The answer lies in teaming.
Teaming is a verb. It is a dynamic activity, not a bounded, static entity. It is largely determined by the mindset and practices of teamwork, not by the design and structures of effective teams. Teaming is teamwork on the fly. It involves coordinating and collaborating without the benefit of stable team structures, because many operations like hospitals, power plants, and military installations require a level of staffing flexibility that makes stable team composition rare. In a growing number of organizations, the constantly shifting nature of work means that many teams disband almost as soon as they've formed. You could be working on one team right now, but in a few days, or even a few minutes, you may be on another team.
Fast moving work environments need people who know how to team, people who have the skills and the flexibility to act in moments of potential collaboration when and where they appear. They must have the ability to move on, ready for the next such moments. Teaming still relies upon old-fashioned teamwork skills such as recognizing and clarifying interdependence, establishing trust, and figuring out how to coordinate. But there usually isn't time to build a foundation of familiarity through the careful sharing of personal history and prior experience, or the development of shared experiences through practice working together. Instead, people need to develop and use new capabilities for sharing crucial knowledge quickly. They must learn to ask questions clearly and frequently. They must make the small adjustments through which different skills and knowledge are woven together into timely products and services.
Why should managers care about teaming? The answer is simple. Teaming is the engine of organizational learning. By now, everyone knows that organizations need to learn how to thrive in a world of continuous change. But how organizations learn is not as well understood. As discussed later in this chapter, organizations are complex entities; many are globally distributed, most encompass multiple areas of expertise, and nearly all engage in a variety of activities.

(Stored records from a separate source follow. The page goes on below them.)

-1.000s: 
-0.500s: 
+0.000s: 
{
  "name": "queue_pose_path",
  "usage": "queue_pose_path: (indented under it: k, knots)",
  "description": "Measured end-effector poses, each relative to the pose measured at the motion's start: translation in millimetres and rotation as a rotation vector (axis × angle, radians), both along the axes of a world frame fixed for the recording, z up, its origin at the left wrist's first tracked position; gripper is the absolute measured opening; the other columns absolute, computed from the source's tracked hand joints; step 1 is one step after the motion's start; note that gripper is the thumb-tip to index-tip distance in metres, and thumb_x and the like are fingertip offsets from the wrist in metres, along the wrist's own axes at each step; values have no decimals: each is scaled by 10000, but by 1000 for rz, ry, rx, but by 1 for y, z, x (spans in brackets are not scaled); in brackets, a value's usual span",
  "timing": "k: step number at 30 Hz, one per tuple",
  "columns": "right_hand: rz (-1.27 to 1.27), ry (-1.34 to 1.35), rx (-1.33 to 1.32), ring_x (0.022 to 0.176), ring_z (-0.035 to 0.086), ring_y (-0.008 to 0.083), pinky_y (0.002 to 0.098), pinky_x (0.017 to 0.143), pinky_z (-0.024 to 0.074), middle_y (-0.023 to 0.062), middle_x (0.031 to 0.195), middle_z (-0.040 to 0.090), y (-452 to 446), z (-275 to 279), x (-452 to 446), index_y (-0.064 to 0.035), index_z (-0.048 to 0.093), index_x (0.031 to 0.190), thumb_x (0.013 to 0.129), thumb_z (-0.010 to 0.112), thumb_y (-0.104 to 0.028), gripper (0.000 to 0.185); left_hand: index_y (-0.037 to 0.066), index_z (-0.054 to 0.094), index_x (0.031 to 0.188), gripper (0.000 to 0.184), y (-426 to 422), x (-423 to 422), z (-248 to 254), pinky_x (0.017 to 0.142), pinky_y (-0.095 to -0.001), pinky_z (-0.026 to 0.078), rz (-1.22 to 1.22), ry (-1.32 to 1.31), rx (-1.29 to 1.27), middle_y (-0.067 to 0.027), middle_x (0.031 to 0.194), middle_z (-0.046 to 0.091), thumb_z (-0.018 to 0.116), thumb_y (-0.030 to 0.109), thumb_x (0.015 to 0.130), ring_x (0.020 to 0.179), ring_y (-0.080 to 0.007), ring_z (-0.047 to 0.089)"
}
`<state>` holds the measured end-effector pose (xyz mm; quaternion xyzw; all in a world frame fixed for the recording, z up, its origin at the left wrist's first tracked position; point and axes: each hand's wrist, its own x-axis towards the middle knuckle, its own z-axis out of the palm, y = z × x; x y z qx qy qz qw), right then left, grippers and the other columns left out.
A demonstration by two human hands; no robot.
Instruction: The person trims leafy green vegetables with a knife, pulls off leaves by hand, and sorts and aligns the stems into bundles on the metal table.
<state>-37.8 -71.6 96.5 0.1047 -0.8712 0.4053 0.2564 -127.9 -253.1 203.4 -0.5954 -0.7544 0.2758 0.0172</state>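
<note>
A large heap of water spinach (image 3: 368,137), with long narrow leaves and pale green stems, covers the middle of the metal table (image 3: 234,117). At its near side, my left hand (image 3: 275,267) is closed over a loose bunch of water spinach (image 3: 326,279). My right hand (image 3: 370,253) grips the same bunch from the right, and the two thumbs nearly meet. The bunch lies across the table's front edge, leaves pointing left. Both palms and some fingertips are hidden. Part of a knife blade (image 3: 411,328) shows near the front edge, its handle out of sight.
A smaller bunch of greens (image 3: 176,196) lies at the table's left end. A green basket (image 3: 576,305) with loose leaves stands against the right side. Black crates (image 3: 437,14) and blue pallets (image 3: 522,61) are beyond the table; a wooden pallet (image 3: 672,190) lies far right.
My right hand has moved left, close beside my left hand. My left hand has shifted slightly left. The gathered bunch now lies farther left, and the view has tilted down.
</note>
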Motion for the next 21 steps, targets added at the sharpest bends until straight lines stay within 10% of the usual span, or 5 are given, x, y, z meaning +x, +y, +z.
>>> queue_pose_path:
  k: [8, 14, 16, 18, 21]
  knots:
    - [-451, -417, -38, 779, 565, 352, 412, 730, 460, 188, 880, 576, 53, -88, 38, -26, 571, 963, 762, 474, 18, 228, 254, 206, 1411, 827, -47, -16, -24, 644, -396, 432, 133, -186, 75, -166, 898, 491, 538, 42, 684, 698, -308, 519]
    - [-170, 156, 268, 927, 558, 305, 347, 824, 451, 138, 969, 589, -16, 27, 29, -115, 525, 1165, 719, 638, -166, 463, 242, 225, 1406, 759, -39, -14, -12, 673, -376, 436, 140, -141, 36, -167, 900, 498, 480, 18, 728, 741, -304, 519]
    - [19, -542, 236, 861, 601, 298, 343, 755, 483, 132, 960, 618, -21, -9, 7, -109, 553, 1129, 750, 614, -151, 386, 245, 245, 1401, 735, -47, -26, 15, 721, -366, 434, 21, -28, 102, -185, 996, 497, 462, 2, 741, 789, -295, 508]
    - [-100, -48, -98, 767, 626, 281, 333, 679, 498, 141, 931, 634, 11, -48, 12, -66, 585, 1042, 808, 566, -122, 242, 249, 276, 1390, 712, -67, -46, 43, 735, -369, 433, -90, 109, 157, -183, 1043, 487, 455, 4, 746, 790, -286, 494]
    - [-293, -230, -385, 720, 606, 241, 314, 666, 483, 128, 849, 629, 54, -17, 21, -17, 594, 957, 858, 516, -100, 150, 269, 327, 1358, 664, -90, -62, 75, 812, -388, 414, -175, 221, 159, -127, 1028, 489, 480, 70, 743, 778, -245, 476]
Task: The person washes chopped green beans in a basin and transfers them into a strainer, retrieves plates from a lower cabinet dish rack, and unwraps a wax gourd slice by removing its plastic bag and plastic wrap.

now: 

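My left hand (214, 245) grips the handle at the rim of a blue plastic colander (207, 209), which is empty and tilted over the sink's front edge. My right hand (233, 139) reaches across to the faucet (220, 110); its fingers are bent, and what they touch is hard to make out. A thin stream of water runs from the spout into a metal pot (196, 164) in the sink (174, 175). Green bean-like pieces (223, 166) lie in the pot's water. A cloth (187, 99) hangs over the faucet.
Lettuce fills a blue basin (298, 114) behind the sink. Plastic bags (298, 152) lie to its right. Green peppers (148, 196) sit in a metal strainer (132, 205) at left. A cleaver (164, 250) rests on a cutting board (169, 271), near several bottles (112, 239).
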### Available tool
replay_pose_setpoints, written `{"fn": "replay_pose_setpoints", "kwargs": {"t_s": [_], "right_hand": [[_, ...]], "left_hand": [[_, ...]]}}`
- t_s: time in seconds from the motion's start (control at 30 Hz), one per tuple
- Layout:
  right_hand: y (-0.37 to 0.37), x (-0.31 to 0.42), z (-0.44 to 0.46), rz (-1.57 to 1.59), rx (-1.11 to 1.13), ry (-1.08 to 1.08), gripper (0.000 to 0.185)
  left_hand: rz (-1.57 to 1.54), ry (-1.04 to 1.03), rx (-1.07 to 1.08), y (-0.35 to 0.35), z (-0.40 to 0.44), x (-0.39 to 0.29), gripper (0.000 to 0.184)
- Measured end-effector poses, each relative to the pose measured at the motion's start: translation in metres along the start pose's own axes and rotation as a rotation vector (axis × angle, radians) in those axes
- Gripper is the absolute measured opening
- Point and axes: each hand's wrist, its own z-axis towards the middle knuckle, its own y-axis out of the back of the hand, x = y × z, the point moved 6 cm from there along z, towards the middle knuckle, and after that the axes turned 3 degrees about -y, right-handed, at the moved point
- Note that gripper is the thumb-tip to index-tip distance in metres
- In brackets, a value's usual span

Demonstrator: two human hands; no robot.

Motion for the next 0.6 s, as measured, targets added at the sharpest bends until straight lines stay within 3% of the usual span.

What does it mean for such a complex entity to "learn"? An organization cannot engage in a learning process in any meaningful sense—not in the way an individual can. Yet, when individuals learn, this does not always create change in the ways the organization delivers products and services to customers. This is a conundrum that has long fascinated academics.
This book offers a practical answer to the question of how organizational learning really happens: Through teaming. Products and services are provided to customers by interdependent people and processes. Crucial learning activities must take place, within those smaller, focused units of action, for organizations to improve and innovate. In spite of the ovious need for change, most large enterprises are still managed according to a powerful mindset I call organizing to execute.